Calum McConnell <calumlikesapplepie@gmail.com> writes:

> As I showed in my (slightly over dramatic, very over-long) email this
> morning, there are more people with i386 kernels than there are total
> users of every other release architecture.  Even if you only look at
> non-pae kernels, its still about double the total installs for any two
> other release architectures.

The quantity of hardware is useful data, but I think this is also a place
where it's important to stress the specific problem that Debian has,
namely that we need people to do the work.  That's both packaging work
inside Debian and enough upstream work that the software we're packaging
remains supportable on i386.

> The point I'm making is that i386 processors are still incredibly
> common, and we shouldn't abandon their users.

Not abandoning users is a powerful motivating force, but it still has to
succeed in motivating people.  Debian can't make a decision on the basis
of not abandoning users.  We have to make a decision on the basis that
someone is volunteering to do the work.  Perhaps they're volunteering to
do that work so that we're not abandoning users, and that's great, but
that additional step is important.

I think it's therefore useful in this sort of thread to be very clear
whether your conclusion is "and therefore I am volunteering to do the work
to keep i386 alive" or whether your conclusion is "and therefore I am
asking other people to volunteer to keep i386 alive," and be aware that
the latter may not be successful because volunteer time is a limited
resource and there are many worthy things that we could all be working on
to make the lives of users better.

If we can confirm that the volunteer resources are there, we can ask what
they need from the rest of the project to be successful.

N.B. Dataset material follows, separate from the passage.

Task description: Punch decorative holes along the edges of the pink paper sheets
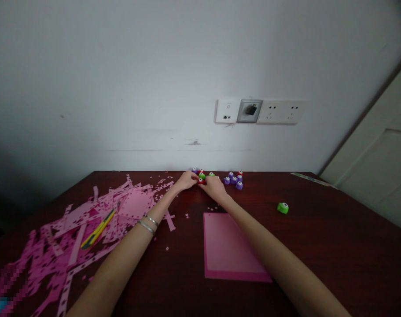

The reason why I'm focusing on the kernel is because the upstream kernel
developers have been signaling rather strongly for a while that i386 is a
semi-deprecated architecture that you should avoid running if you can, and
the amount of resources and attention that it is getting are steadily
dropping.  Maybe the resources and attention it gets are still something
we consider "good enough" (although we're already at the point where if
you care about kernel security, you should put serious effort into getting
onto the amd64 kernel even if you keep an i386 userspace), but at some
point it seems likely they will no longer be.  That means it may be time
to push our users a bit harder to switch to the amd64 kernel if they can.